Problem statement: Which lines below mention "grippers"? Pick each one out.

________________

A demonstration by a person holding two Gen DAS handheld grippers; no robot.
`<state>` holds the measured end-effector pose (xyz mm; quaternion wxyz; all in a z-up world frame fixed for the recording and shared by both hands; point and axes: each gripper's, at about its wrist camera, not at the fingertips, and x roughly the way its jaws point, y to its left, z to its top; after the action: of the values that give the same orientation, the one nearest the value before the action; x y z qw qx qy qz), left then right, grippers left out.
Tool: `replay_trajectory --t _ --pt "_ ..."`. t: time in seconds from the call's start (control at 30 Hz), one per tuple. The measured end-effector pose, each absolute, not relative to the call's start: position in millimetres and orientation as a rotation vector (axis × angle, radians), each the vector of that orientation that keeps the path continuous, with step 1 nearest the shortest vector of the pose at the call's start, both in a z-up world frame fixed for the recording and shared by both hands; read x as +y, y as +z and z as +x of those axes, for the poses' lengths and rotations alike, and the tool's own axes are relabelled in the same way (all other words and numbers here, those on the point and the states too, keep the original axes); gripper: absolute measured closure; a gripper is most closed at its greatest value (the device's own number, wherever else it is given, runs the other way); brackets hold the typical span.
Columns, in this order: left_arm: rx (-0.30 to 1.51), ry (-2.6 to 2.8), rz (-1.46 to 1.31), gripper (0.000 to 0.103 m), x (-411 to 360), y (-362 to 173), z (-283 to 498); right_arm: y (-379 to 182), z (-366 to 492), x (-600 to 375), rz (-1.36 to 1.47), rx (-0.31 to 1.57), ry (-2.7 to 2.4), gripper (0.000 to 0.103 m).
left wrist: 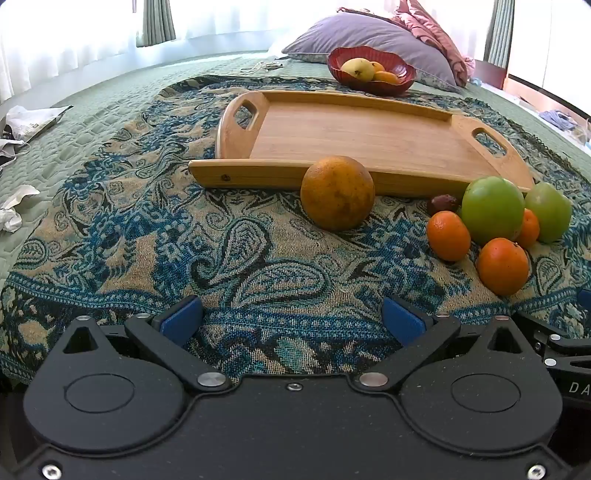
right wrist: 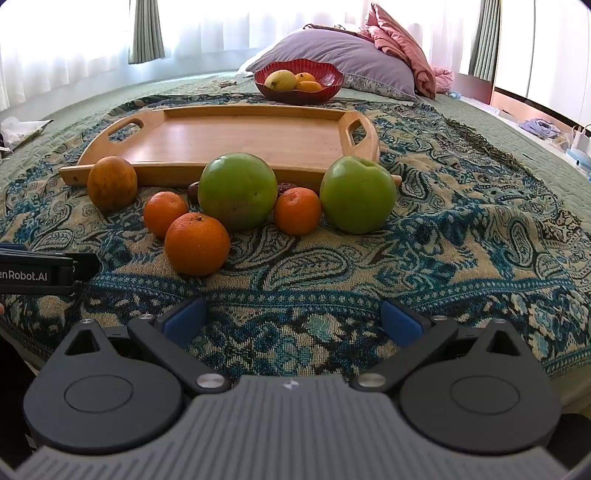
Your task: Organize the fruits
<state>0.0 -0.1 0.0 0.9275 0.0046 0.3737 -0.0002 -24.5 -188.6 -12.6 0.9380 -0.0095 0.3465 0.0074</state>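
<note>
Nothing is lifted yet: both the left claw (left wrist: 291, 319) and right claw (right wrist: 293, 319) gape wide and empty, the loose fruit lies on the bed's paisley throw at twelve o'clock before the bare wooden handled tray (right wrist: 236, 136), and the nearest round orange (right wrist: 197, 244) looks the likely first pick.

Bed: green quilted bedspread (right wrist: 480, 122) under a blue paisley throw (right wrist: 461, 236)
Head end: purple pillow (right wrist: 343, 55), pink blanket (right wrist: 402, 44) bunched behind
Windows: white sheer curtains (right wrist: 221, 33), green drapes (right wrist: 146, 31)
Light: bright daylight
</note>
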Motion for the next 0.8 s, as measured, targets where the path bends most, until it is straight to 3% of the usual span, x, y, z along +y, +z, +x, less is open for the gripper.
replay_trajectory --t 0.8 --pt "0.765 -0.001 0.008 0.000 0.0 0.0 -0.1 -12.4 -23.0 -189.0 -0.019 0.714 0.018 0.000"
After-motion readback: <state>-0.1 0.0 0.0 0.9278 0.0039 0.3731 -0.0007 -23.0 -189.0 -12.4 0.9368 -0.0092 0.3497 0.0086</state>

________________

Final answer:
A demonstration by a person holding two Gen DAS handheld grippers; no robot.
`<state>` holds the measured end-effector pose (xyz mm; quaternion wxyz; all in a z-up world frame fixed for the recording and shared by both hands; point and axes: each gripper's, at about its wrist camera, not at the fingertips, and x roughly the way its jaws point, y to its left, z to its top; after the action: of the values that give the same orientation, the one nearest the value before the action; x y z qw qx qy qz), left then right, grippers left out.

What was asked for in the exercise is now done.